- [Work task]: Would you return the data below exactly as it stands, with every picture left out?

—————

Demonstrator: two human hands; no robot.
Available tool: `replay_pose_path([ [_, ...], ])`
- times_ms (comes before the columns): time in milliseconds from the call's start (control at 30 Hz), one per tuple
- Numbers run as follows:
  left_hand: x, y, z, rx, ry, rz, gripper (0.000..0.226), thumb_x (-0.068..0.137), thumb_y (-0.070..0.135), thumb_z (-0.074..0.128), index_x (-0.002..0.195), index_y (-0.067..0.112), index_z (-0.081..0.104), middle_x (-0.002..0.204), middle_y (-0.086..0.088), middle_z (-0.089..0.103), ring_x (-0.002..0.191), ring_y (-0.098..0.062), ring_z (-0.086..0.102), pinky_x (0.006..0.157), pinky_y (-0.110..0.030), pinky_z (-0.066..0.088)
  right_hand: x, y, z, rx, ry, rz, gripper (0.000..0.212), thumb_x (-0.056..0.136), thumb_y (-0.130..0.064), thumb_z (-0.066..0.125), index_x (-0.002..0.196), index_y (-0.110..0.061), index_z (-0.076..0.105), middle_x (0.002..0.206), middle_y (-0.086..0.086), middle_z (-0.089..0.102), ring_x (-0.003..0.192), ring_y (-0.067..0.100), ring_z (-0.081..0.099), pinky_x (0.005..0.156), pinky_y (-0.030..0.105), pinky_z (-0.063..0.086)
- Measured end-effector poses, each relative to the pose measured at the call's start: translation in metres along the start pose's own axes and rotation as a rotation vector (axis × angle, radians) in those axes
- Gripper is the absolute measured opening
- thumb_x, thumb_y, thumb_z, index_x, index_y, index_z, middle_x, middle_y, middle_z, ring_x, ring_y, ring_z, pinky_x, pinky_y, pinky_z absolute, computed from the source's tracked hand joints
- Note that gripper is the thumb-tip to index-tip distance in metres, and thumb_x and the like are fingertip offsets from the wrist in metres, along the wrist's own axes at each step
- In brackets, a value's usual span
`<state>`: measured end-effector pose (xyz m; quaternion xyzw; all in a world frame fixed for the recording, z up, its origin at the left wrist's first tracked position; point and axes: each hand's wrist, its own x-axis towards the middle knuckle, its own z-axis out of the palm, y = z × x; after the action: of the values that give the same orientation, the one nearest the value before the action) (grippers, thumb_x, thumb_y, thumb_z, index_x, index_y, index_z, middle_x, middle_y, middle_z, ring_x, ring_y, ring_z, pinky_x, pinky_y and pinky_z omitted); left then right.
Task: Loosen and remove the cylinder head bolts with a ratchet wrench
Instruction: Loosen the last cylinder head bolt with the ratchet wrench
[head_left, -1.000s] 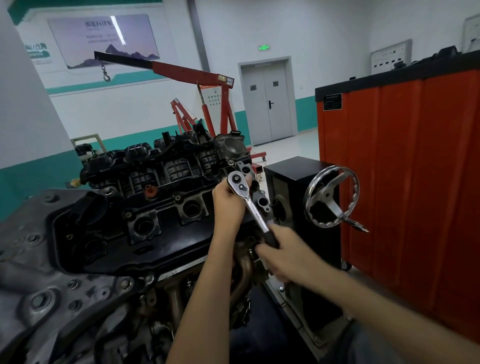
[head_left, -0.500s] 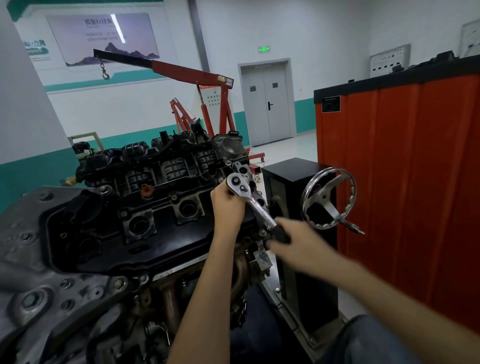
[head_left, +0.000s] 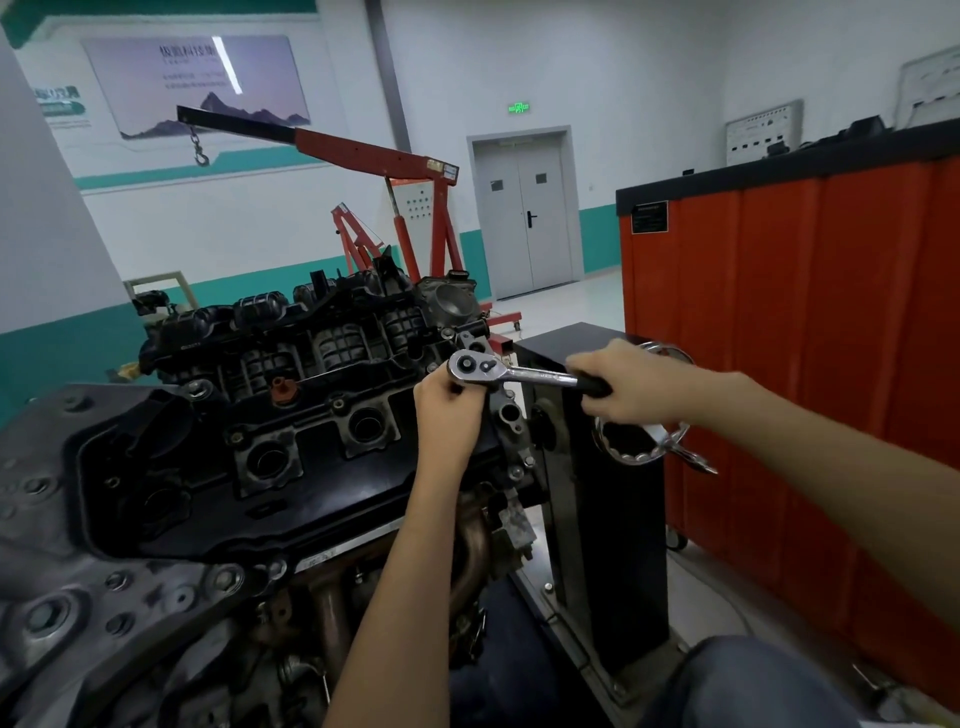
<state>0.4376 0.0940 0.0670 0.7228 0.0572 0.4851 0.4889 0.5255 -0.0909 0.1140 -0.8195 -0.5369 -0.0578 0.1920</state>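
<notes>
The ratchet wrench (head_left: 535, 375) sits at the far right corner of the engine (head_left: 291, 415), chrome head on top and handle reaching out to the right, roughly level. The right hand (head_left: 636, 387) wraps its fingers tight round the black grip at the handle's end. I take that to be for leverage, since a hold farther out breaks a tight bolt loose more easily. The left hand (head_left: 449, 410) comes up from the near side, thumb and fingers curled close just under the wrench head. It looks to be keeping the socket square on the bolt so nothing slips under the pull. The engine is carried on a black stand (head_left: 597, 509), which puts its top within easy reach.

The bolt itself I cannot see. The wrench head and the left hand cover both it and the socket, so how far out it has come is anyone's guess. The right hand and forearm hide part of the chrome handwheel (head_left: 641, 454) on the stand. The near left of the engine runs off the frame, and the small fasteners along its black cover are too dim to count. A red hoist (head_left: 374, 150) stands far behind, and an orange cabinet (head_left: 805, 338) fills the right.
</notes>
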Motion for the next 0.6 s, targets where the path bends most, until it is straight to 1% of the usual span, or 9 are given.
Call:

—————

- [Written solution]:
Demonstrator: two human hands; no robot.
Available tool: `replay_pose_path([ [_, ...], ])`
- times_ms (comes before the columns): time in milliseconds from the call's start (control at 30 Hz), one per tuple
- Numbers run as follows:
  left_hand: x, y, z, rx, ry, rz, gripper (0.000..0.226), thumb_x (-0.068..0.137), thumb_y (-0.070..0.135), thumb_z (-0.074..0.128), index_x (-0.002..0.195), index_y (-0.067..0.112), index_z (-0.081..0.104), middle_x (-0.002..0.204), middle_y (-0.086..0.088), middle_z (-0.089..0.103), ring_x (-0.002..0.191), ring_y (-0.098..0.062), ring_z (-0.086..0.102), pinky_x (0.006..0.157), pinky_y (-0.110..0.030), pinky_z (-0.066..0.088)
  right_hand: x, y, z, rx, ry, rz, gripper (0.000..0.212), thumb_x (-0.056..0.136), thumb_y (-0.130..0.064), thumb_z (-0.066..0.125), index_x (-0.002..0.196), index_y (-0.110..0.061), index_z (-0.076..0.105), middle_x (0.002..0.206), middle_y (-0.086..0.086), middle_z (-0.089..0.102), ring_x (-0.003..0.192), ring_y (-0.067..0.100), ring_z (-0.081..0.099), pinky_x (0.005..0.156), pinky_y (-0.030..0.105), pinky_z (-0.063..0.086)
- Measured end-effector poses, each relative to the pose measured at the call's start: translation in metres along the start pose's own axes and rotation as a rotation vector (axis × angle, radians) in those axes
- Gripper is the absolute measured opening
- thumb_x, thumb_y, thumb_z, index_x, index_y, index_z, middle_x, middle_y, middle_z, ring_x, ring_y, ring_z, pinky_x, pinky_y, pinky_z absolute, computed from the source's tracked hand joints
- Note that gripper is the thumb-tip to index-tip distance in metres, and thumb_x and the like are fingertip offsets from the wrist in metres, along the wrist's own axes at each step
- In brackets, a value's usual span
`<state>`: measured end-effector pose (xyz m; quaternion xyzw; all in a world frame fixed for the recording, z up, its origin at the left wrist's first tracked position; point and axes: each hand's wrist, its own x-axis towards the middle knuckle, its own z-axis out of the palm, y = z × x; after the action: of the values that give the same orientation, the one nearest the value before the action) (grippers, thumb_x, thumb_y, thumb_z, index_x, index_y, index_z, middle_x, middle_y, middle_z, ring_x, ring_y, ring_z, pinky_x, pinky_y and pinky_z omitted); left then right.
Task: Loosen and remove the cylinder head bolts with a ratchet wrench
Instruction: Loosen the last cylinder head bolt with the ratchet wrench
[head_left, -1.000s] 
[head_left, -0.500s] 
[head_left, +0.000s] 
<state>0.4376 0.0940 0.0670 0.7228 0.0572 0.4851 0.4889 0.5255 -0.0909 0.1140 -0.8195 -0.5369 -0.0578 0.1920</state>
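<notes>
The ratchet wrench (head_left: 535, 375) sits at the far right corner of the engine (head_left: 291, 415), chrome head on top and handle reaching out to the right, roughly level. The right hand (head_left: 636, 387) wraps its fingers tight round the black grip at the handle's end. I take that to be for leverage, since a hold farther out breaks a tight bolt loose more easily. The left hand (head_left: 449, 410) comes up from the near side, thumb and fingers curled close just under the wrench head. It looks to be keeping the socket square on the bolt so nothing slips under the pull. The engine is carried on a black stand (head_left: 597, 509), which puts its top within easy reach.

The bolt itself I cannot see. The wrench head and the left hand cover both it and the socket, so how far out it has come is anyone's guess. The right hand and forearm hide part of the chrome handwheel (head_left: 641, 454) on the stand. The near left of the engine runs off the frame, and the small fasteners along its black cover are too dim to count. A red hoist (head_left: 374, 150) stands far behind, and an orange cabinet (head_left: 805, 338) fills the right.
</notes>
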Motion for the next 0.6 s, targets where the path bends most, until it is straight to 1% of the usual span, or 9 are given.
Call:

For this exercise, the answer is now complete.